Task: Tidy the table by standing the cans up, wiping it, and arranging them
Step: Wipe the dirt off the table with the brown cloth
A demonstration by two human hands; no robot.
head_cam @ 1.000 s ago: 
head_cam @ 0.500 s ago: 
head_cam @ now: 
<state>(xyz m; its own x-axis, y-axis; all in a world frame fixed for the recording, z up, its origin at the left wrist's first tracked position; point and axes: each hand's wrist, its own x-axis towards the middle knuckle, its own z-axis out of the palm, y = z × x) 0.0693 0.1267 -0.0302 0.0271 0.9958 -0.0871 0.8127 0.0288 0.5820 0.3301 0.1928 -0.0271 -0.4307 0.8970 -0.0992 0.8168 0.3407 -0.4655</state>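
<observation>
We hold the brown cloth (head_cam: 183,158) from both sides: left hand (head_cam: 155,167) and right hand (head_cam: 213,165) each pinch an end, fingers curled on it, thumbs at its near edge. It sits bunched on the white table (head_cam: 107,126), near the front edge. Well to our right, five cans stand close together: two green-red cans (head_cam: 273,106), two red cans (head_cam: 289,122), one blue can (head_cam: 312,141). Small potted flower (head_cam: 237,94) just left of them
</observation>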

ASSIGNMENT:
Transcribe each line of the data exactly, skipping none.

ANSWER SECTION:
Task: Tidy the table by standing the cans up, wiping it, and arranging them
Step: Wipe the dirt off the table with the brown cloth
A demonstration by two human hands; no robot.
head_cam @ 1.000 s ago: 
head_cam @ 0.500 s ago: 
head_cam @ now: 
<state>(xyz m; its own x-axis, y-axis; all in a world frame fixed for the recording, z up, its origin at the left wrist's first tracked position; point and axes: each hand's wrist, its own x-axis towards the middle knuckle, its own z-axis out of the palm, y = z × x) 0.0693 0.1267 -0.0302 0.0271 0.9958 -0.0871 0.8127 0.0288 0.5820 0.3301 0.1928 -0.0271 -0.4307 0.8970 -0.0992 0.8168 0.3407 -0.4655</state>
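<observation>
We hold the brown cloth (head_cam: 183,158) from both sides: left hand (head_cam: 155,167) and right hand (head_cam: 213,165) each pinch an end, fingers curled on it, thumbs at its near edge. It sits bunched on the white table (head_cam: 107,126), near the front edge. Well to our right, five cans stand close together: two green-red cans (head_cam: 273,106), two red cans (head_cam: 289,122), one blue can (head_cam: 312,141). Small potted flower (head_cam: 237,94) just left of them
</observation>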

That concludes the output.